Rien ne favorise ainsi le choix que pourrait faire une entreprise d’engager des travaux d’amélioration par exemple des sols.
En effet si le coût des travaux d’agencement et d’aménagement de terrain constitue généralement un élément du coût de revient d’une immobilisation (il est ainsi incorporé au coût d’origine des constructions et peut donc être déduit par voie d’amortissement lorsque les travaux en cause s’apparentent à des opérations de construction ou constituent des aménagements indissociables des travaux de fondation d’un bâtiment (CE 30-4-1975 n° 93770)), il en va différemment des dépenses ayant pour objet la modification de la conformation d›un terrain sans lien avec une opération de construction qui s’incorporent alors au prix de revient du terrain et ne bénéficient d’aucune régime de déductibilité spécifique . Tel est le cas par exemple des travaux forestiers qui apportent une amélioration permanente aux sols ou bien encore des dépenses correspondant à l’aménagement de talus ou de remblais, qui ne sont donc pas amortissables.
De la même façon, les coûts de démantèlement qui s’entendent des frais à supporter pour la remise en état d’un site, la dépollution ou la déconstruction d’une usine, ou encore l’enlèvement de déchets qui incombent à certaines entreprises en raison de leur activité et d’obligations législatives, réglementaires ou contractuelles, ne peuvent être provisionnés en franchise d’impôt, l’article 39 ter C du CGI, prévoyant ainsi que la provision constituée pour couvrir ces coûts de démantèlement n’est pas déductible mais donne lieu à la constitution d’un actif, qui sera alors uniquement amorti sur la durée d’utilisation de l’immobilisation concernée.

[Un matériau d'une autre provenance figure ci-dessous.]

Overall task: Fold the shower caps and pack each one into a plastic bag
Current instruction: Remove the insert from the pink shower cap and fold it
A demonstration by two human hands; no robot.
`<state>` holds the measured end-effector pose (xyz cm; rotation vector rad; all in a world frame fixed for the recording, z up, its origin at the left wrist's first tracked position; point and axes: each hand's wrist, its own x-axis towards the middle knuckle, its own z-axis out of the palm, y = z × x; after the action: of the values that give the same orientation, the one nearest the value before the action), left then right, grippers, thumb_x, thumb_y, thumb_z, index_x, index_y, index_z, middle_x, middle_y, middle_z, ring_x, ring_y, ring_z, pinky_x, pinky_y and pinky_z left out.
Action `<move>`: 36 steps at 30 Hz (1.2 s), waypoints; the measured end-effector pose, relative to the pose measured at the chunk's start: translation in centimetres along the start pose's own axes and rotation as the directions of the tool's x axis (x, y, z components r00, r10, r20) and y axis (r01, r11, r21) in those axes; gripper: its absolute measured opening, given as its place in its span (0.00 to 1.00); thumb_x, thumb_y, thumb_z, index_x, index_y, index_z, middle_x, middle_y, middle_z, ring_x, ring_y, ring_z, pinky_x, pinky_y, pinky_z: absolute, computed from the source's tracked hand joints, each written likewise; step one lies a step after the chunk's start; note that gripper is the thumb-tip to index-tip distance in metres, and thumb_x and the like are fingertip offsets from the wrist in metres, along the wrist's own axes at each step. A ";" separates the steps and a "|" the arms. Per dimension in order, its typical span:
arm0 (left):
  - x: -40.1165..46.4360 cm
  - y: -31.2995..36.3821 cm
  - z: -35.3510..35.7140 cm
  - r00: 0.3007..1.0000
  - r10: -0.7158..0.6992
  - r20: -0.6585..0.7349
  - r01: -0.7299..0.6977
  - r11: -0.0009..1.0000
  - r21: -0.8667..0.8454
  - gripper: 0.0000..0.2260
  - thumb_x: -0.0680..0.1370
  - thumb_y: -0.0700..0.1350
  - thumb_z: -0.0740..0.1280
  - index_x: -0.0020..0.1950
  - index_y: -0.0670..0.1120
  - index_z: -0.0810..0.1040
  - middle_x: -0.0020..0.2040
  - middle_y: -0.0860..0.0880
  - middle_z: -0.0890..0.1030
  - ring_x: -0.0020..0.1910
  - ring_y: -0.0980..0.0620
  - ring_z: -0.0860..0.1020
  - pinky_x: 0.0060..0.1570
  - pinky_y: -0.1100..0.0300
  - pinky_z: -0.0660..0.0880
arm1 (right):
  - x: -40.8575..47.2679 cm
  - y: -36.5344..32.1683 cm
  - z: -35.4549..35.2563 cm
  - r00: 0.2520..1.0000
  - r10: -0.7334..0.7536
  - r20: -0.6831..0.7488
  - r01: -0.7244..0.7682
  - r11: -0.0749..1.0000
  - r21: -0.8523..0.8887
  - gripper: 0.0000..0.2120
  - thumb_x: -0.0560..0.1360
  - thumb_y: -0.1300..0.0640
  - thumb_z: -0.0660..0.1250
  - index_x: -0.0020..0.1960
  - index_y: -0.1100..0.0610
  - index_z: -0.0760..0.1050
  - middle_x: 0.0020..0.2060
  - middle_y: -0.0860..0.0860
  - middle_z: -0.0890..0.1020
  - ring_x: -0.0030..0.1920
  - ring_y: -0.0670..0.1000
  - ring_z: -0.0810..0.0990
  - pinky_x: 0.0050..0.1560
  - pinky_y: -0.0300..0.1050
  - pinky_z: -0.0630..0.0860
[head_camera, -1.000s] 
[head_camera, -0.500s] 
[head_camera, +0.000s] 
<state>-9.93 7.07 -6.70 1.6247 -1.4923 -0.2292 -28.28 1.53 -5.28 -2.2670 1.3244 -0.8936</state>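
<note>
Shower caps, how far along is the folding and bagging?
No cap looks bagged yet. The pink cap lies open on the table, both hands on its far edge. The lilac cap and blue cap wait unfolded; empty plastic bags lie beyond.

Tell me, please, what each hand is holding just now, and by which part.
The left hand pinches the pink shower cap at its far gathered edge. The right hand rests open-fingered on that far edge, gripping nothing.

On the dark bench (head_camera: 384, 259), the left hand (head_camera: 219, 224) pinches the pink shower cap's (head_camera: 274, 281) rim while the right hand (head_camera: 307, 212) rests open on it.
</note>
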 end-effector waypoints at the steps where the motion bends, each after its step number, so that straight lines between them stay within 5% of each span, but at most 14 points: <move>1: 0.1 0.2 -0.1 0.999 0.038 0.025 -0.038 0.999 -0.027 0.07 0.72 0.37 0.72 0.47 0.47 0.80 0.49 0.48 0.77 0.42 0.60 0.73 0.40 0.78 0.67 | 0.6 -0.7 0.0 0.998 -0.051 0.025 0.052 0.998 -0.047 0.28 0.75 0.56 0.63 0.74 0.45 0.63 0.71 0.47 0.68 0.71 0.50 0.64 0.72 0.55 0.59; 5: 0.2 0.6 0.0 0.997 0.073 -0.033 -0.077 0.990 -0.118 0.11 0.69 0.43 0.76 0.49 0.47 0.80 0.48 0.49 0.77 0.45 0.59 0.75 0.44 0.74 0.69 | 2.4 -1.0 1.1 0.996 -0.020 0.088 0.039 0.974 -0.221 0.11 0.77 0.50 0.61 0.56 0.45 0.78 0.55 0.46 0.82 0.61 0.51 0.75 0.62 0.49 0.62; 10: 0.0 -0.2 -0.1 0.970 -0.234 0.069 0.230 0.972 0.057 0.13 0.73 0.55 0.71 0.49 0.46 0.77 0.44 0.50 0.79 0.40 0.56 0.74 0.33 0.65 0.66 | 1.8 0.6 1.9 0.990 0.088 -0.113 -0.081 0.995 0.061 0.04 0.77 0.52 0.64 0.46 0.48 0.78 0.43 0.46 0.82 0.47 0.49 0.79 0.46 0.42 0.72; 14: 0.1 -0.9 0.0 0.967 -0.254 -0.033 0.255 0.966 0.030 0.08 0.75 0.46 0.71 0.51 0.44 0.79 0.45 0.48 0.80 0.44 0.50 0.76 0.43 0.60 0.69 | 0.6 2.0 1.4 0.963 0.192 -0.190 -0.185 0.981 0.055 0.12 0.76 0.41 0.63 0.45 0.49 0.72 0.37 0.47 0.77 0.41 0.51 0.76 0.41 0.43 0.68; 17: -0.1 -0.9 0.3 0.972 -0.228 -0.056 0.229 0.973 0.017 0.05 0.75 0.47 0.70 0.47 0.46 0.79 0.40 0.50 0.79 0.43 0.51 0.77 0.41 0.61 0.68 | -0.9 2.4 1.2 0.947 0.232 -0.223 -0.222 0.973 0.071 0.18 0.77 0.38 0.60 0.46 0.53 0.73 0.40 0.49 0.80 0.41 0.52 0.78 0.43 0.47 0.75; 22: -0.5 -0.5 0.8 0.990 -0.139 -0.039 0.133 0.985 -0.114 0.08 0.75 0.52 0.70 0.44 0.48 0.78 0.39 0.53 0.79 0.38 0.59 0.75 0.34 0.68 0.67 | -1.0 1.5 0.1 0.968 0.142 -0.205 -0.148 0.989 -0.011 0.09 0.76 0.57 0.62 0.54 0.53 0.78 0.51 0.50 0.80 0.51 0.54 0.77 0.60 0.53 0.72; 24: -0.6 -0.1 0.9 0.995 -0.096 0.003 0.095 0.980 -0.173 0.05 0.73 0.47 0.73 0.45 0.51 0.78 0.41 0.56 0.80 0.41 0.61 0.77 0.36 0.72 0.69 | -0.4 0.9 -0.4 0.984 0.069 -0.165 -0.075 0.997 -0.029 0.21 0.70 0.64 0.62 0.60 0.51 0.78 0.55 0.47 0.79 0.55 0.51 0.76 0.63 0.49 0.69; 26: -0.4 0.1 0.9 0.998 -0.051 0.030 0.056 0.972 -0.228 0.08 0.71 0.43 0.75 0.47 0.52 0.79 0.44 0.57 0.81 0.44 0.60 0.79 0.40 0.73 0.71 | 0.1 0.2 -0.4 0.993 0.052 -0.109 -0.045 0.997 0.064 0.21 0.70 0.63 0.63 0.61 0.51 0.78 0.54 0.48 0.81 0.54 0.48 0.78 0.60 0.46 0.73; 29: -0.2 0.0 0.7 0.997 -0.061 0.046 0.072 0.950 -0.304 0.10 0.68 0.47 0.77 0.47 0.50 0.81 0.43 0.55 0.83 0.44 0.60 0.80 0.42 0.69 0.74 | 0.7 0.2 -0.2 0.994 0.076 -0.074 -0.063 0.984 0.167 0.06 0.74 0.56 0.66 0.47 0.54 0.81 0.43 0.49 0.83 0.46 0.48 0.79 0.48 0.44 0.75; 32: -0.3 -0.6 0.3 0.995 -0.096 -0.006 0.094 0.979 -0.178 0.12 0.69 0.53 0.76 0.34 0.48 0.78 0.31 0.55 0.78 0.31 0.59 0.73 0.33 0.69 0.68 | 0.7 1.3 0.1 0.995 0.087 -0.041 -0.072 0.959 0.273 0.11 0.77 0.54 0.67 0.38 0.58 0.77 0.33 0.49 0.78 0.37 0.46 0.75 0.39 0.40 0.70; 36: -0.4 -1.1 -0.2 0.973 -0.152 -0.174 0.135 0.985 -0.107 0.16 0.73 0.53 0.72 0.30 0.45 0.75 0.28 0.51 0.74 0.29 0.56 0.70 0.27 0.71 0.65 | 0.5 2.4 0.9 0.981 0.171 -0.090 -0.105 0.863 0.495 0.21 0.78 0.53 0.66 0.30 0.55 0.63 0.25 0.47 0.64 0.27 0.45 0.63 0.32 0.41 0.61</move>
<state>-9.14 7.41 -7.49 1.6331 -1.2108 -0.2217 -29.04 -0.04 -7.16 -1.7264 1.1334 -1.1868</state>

Enfin les règles fiscales ne contiennent aucune mesure de nature à privilégier ou pénaliser les entreprises dans leurs choix de restructurer des immeubles existants plutôt que de les détruire pour les reconstruire puisque (i) lorsqu’un immeuble a été spécialement acquis en vue d’être démoli et remplacé par une construction nouvelle, au motif que l’achat et la démolition constituant deux éléments d’un projet unique, le prix d’achat de l’immeuble détruit et les frais de démolition constituent alors un élément du prix de revient du nouvel ensemble immobilier (ii) lorsque l’immeuble démoli figurait précédemment à l›actif de l’entreprise, la valeur comptable résiduelle du bâtiment détruit constitue, selon le Conseil d’Etat qui a au demeurant infirmé la doctrine administrative, une perte déductible des résultats imposables, CE 16-6-1999 n° 177954, 9e et 8e s.-s., min. c/ Parmentier.